I sometimes measure time with television. 

During the weekdays I contacted as many people and companies as I could think of, wrote press releases, letters to the editor, sent notes to reporters, did what I could to help Connecticut Bike to Work Day Event hosts promote their events, and tried to get people to take the BikeWalkCT Bike to Work Day pledge. That part especially wasn't easy. Early in the week, some graphics person in the WTNH News 8 staff put a much darker cloud on Friday than on any of the other days, which were already iffy to begin with. Bike to Work Day rapidly began to transform into Oh-No-Please-Don't-Let-It-Rain Day. 

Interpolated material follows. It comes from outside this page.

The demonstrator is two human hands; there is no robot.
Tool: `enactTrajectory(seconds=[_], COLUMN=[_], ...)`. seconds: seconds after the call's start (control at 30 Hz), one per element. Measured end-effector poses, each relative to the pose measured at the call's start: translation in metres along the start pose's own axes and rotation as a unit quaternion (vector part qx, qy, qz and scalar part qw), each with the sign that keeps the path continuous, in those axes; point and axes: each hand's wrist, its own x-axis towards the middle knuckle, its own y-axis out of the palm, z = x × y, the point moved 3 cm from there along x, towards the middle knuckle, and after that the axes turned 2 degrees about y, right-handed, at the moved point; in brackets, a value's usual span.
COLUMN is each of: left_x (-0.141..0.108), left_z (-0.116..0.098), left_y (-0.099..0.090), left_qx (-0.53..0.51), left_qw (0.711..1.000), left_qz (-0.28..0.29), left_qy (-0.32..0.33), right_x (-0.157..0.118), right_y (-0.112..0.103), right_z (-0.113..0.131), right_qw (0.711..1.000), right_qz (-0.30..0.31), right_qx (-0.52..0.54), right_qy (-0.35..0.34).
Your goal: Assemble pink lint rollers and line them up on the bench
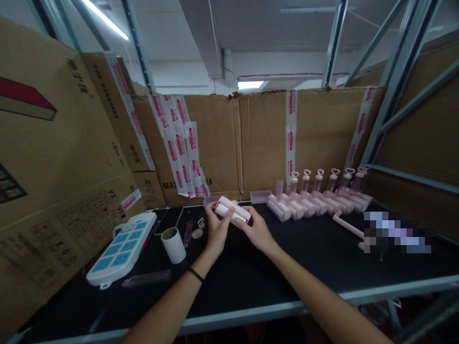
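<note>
Above the black table, both hands hold a small pink case with a white roll in it (232, 211), tilted down to the right. My left hand (217, 231) has its fingers closed around the left end, the thumb lying on the front. On the right end, my right hand (258, 232) grips with its thumb near the lower edge. The fingers behind the case are hidden. Left of my left hand stand a white tube (173, 245) with an open top, a translucent pink tube (188, 233), a pink disc (197, 233) and a small heart-topped piece (201, 223).
At right back stands a row of pink rollers (304, 206) with upright heart-topped handles. A bent pink handle (349, 225) lies before them, beside a blurred-out patch. A white power strip (122, 251) and a dark phone-like slab (169, 220) are at left. Cardboard walls (261, 138) enclose the table.
</note>
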Motion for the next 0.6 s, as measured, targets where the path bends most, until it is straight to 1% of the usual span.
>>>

(However, while I'm on the subject: I do need to thank News 12's Kathryn Hauser as well as WTNH's Gil Simmons and Teresa Dufour for mentioning Bike to Work Day in their early morning reports - and on Twitter. I wanted as many motorists out there to be more alert than ever should they have to peer out into the world through a rain-streaked windshield. Telling everyone to be extra cautious made the whole day better and everyone safer).


As I already reported, it was difficult to get anyone to talk about Bike to Work Day before the event, but just over the past several days, a few interesting things began to happen - and none of them had to do with Alec Baldwin.

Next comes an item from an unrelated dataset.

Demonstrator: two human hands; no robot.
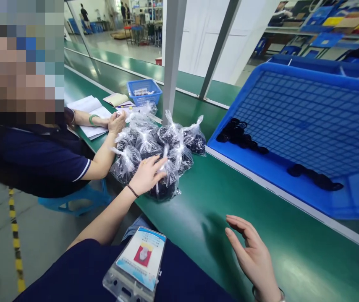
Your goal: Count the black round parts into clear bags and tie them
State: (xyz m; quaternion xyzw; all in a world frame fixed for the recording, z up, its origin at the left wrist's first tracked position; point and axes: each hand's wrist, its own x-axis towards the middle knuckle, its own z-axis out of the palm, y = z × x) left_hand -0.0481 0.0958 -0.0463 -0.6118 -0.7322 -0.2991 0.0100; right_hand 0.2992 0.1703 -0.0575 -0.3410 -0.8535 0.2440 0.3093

It started for fun, but I began taking pictures of my silly bike trailer/folding bike setup in front of bike shops and small businesses that I liked and later emailed them the photos. Several of them - Pacific Swim Bike Run, Lorca, and Danny's Cycles shared the picture. Even USACycling.org and Bike New York surprised me by posting it on Facebook, and my gym/yoga destination: Exhale Spa - which is having free core fusion classes during their Fusion Fest event next week - did too. 


But the real work in Stamford was being done by the Stamford Downtown Special Services District and South Western Regional Planning Agency. The poster they made was showing up in different independent businesses around town, and there was a lot of buzz around the fact that the DSSD was going to present Stamford mayor David Martin with a bike. Even Congressman Jim Himes was slated to attend Stamford's Bike to Work Day Event. 

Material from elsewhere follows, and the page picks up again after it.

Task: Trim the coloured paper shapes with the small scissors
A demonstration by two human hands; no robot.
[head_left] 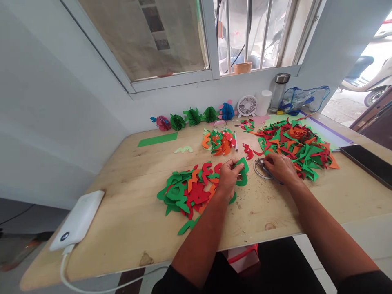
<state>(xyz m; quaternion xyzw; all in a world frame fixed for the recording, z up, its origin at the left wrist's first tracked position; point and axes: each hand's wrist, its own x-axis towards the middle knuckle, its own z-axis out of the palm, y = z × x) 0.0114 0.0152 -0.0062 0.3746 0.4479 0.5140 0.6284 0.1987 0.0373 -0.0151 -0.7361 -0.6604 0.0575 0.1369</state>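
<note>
My left hand (228,177) pinches a green paper cut-out (243,176) with a curved outline, held a little above the table. My right hand (281,166) is closed on a small grey metal hand tool (259,162), partly hidden by the fingers; its exact kind does not show. A pale ring (262,176) lies at the tool. Below and left of my left hand spreads a heap of red, green and orange paper shapes (196,196). Beyond my right hand lies a large pile of paper offcuts (298,143).
A smaller paper pile (223,143), a pen (235,142) and folded-paper ornaments (194,116) are farther back. A fan (247,106), glass bottle (279,93) and clear pouch (306,99) stand by the wall. A phone (369,163) is right; a cabled power bank (78,220) is left.
</note>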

So this morning, even though it wasn't raining, I stretched a hotel shower cap over my helmet, put on a rain jacket, and rode my bike and trailer to Veterans Park - arriving a few minutes before the 7:30 start time.


My worries that the forecast was going to keep everyone away faded quickly as it was actually turning into a fairly pleasant morning. So much so, I ditched my jacket the moment I got there. Before long, cyclists began arriving and enjoyed some service on their machines by Danny's Cycles.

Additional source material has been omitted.